**TASK PROMPT:** Scan the data beneath this task and copy each line that includes "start".
#### RAW DATA ####
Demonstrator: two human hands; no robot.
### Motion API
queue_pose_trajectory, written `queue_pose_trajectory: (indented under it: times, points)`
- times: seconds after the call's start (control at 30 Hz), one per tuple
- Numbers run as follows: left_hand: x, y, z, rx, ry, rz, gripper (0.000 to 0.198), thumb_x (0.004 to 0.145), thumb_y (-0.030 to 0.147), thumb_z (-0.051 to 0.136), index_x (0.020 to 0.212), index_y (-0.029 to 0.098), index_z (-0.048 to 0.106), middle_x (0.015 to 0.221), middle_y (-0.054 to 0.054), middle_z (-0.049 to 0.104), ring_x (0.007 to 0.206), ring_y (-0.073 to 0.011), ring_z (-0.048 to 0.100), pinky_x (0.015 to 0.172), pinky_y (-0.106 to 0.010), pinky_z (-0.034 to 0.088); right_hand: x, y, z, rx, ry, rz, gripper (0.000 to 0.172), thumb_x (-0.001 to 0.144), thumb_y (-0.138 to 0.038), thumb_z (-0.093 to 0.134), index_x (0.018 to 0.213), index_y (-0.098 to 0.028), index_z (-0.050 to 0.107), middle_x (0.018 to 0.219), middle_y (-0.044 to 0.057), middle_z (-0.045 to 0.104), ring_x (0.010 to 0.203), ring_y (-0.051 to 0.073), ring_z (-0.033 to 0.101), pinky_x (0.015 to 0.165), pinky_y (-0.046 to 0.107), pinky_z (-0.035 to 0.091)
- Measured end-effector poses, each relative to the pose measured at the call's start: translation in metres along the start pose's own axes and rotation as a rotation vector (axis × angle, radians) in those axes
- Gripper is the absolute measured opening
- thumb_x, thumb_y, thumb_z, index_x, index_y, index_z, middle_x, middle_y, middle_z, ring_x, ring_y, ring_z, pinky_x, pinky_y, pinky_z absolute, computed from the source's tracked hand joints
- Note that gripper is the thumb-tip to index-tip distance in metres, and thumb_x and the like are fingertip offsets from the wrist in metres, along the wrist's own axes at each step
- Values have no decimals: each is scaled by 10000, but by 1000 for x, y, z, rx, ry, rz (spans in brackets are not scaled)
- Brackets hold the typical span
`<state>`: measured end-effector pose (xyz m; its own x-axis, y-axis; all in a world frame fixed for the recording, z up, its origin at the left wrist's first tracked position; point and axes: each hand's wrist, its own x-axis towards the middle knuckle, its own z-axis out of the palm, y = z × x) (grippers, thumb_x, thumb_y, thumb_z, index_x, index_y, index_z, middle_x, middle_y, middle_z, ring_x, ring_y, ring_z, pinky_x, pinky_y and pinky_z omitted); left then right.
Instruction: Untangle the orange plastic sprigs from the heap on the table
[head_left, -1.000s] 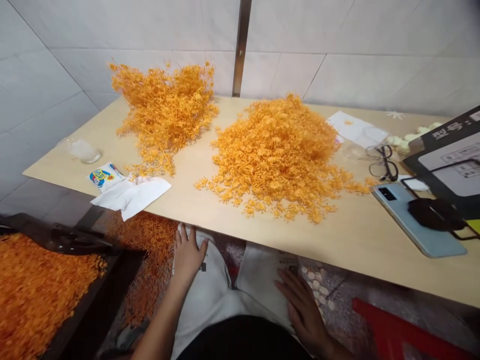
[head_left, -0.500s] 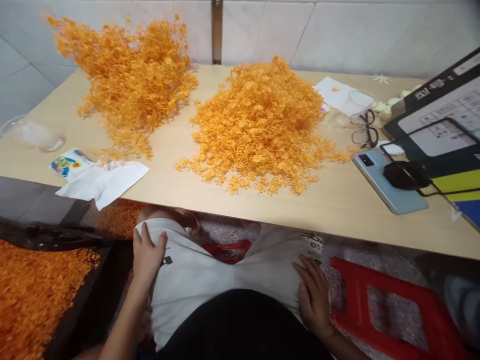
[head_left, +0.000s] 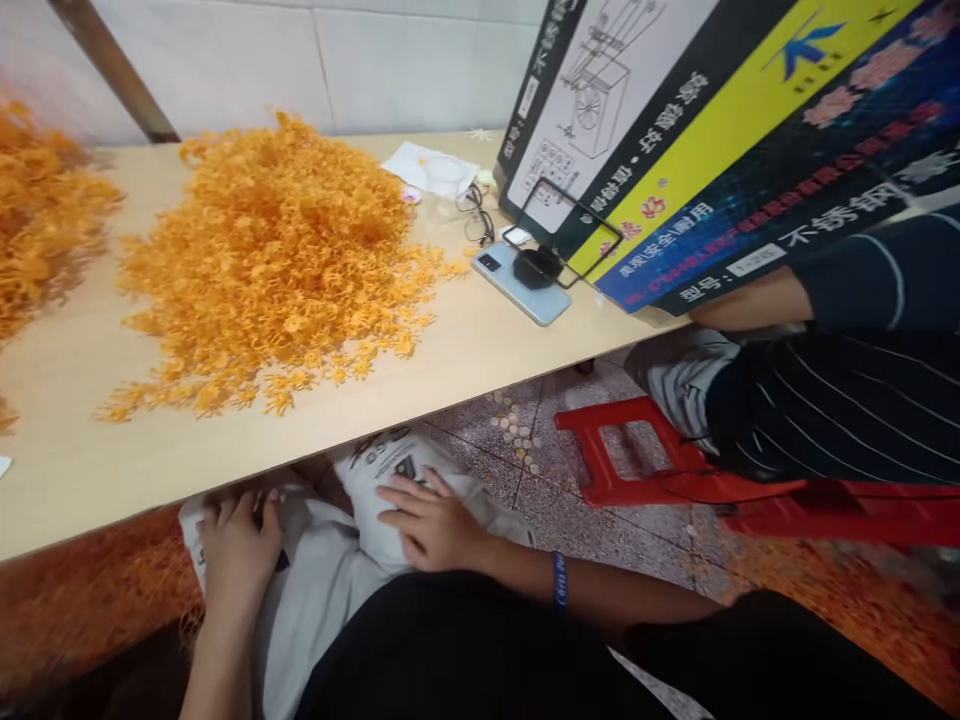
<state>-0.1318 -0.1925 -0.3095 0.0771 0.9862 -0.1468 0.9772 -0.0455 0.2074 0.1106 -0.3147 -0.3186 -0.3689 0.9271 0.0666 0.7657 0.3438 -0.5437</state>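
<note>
My left hand (head_left: 241, 540) rests on one leg of my light grey shorts (head_left: 307, 550), fingers spread and holding nothing. On the other thigh lies my right hand (head_left: 433, 520), its fingers apart over the printed cloth; a blue wristband (head_left: 560, 578) circles that wrist. Both hands are below the table edge. Above them on the light wooden table (head_left: 375, 405) is a large heap of orange plastic flower pieces (head_left: 292, 260). A second orange heap (head_left: 45, 215) is cut off by the left side of the view.
A pale blue phone (head_left: 536, 300) lies under a black stand base (head_left: 537, 266). Eyeglasses (head_left: 477, 215) and white paper (head_left: 420, 165) are behind it. A large printed carton (head_left: 645, 130) stands at the right. Beside it sits another person (head_left: 847, 390), near red stools (head_left: 630, 450).
My view has swung to the right, bringing in the carton and the seated person. My hands still rest on my thighs.
</note>
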Motion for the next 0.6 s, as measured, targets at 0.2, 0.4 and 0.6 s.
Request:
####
**RESULT BELOW:**
- times: seconds after the call's start (control at 30 Hz), one per tuple
- Measured end-effector poses, each relative to the pose measured at the call's start: translation in metres along the start pose's own axes and rotation as a rotation vector (axis × angle, radians) in those axes

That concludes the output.